The most important factor that distinguished the vendors under consideration was their identification with the customer. The size and internal complexity of the company also was an important factor. POB was looking at large companies that had substantial resources. In the end, the process generated for Yale two competitive proposals, with Xerox's the clear winner. WATERS then described the components of the proposal, the design principles, and some of the costs estimated for the process.
Components are essentially four: a conversion subsystem, a network-accessible storage subsystem for 10,000 books (and POB expects 200 to 600 dpi storage), browsing stations distributed on the campus network, and network access to the image printers.
Among the design principles, POB wanted conversion at the highest possible resolution. Assuming TIFF files, TIFF files with Group 4 compression, TCP/IP, and ethernet network on campus, POB wanted a client-server approach with image documents distributed to the workstations and made accessible through native workstation interfaces such as Windows. POB also insisted on a phased approach to implementation: 1) a stand-alone, single-user, low-cost entry into the business with a workstation focused on conversion and allowing POB to explore user access; 2) movement into a higher-volume conversion with network-accessible storage and multiple access stations; and 3) a high-volume conversion, full-capacity storage, and multiple browsing stations distributed throughout the campus.
The costs proposed for start-up assumed the existence of the Yale network and its two DocuTech image printers. Other start-up costs are estimated at $1 million over the three phases. At the end of the project, the annual operating costs estimated primarily for the software and hardware proposed come to about $60,000, but these exclude costs for labor needed in the conversion process, network and printer usage, and facilities management.
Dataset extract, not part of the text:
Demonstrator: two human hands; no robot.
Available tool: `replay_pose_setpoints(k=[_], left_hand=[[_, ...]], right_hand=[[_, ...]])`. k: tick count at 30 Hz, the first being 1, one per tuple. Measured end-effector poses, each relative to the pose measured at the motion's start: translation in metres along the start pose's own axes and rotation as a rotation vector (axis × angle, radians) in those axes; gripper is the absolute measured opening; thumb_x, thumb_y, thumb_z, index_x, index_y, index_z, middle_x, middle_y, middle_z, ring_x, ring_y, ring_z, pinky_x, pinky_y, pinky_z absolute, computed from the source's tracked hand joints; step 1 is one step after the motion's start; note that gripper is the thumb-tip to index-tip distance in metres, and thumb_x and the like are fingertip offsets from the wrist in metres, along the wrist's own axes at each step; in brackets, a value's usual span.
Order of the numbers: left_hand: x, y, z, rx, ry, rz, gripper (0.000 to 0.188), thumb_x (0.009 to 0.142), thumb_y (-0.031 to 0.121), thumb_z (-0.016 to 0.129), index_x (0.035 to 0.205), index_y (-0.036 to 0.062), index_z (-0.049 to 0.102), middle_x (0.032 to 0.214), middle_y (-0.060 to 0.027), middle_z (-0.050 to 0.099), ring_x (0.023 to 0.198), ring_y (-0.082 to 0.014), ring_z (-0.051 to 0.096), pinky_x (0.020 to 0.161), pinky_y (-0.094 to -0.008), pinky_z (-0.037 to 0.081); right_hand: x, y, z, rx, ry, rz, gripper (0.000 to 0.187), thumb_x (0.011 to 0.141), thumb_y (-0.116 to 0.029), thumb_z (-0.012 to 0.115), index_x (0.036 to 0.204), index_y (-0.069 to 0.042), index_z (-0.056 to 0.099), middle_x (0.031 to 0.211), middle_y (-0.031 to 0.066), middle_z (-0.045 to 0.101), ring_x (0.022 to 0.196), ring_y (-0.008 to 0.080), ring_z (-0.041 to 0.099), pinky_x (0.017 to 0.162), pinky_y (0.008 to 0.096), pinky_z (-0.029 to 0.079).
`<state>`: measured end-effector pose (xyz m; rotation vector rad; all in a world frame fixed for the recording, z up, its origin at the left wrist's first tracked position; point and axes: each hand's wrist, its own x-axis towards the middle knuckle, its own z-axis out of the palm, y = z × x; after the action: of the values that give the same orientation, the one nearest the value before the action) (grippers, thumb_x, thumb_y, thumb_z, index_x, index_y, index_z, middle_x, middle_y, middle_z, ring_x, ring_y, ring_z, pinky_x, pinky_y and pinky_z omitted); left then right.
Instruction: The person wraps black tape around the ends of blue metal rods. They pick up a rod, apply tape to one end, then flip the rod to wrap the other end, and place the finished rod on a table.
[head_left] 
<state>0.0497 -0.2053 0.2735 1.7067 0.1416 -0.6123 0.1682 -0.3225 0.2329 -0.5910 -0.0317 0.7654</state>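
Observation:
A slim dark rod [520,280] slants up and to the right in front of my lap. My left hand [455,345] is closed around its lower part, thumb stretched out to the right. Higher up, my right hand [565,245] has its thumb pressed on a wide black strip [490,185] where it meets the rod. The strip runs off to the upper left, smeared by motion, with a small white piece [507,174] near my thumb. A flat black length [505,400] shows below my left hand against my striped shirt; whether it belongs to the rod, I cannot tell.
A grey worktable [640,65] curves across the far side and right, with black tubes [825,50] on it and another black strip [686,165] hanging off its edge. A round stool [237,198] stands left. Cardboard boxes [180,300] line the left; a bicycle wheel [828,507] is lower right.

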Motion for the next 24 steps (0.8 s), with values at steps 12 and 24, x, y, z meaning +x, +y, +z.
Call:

Finally, the selection process produced for Yale a more sophisticated view of the imaging markets: the management of complex documents in image form is not a preservation problem, not a library problem, but a general problem in a broad, general industry. Preservation materials are useful for developing that market because of the qualities of the material. For example, much of it is out of copyright. The resolution of key issues such as the quality of scanning and image browsing also will affect development of that market.
The technology is readily available but changing rapidly. In this context of rapid change, several factors affect quality and cost, to which POB intends to pay particular attention, for example, the various levels of resolution that can be achieved. POB believes it can bring resolution up to 600 dpi, but an interpolation process from 400 to 600 is more likely. The variation quality in microfilm will prove to be a highly important factor. POB may reexamine the standards used to film in the first place by looking at this process as a follow-on to microfilming.
Other important factors include: the techniques available to the operator for handling material, the ways of integrating quality control into the digitizing work flow, and a work flow that includes indexing and storage. POB's requirement was to be able to deal with quality control at the point of scanning. Thus, thanks to Xerox, POB anticipates having a mechanism which will allow it not only to scan in batch form, but to review the material as it goes through the scanner and control quality from the outset.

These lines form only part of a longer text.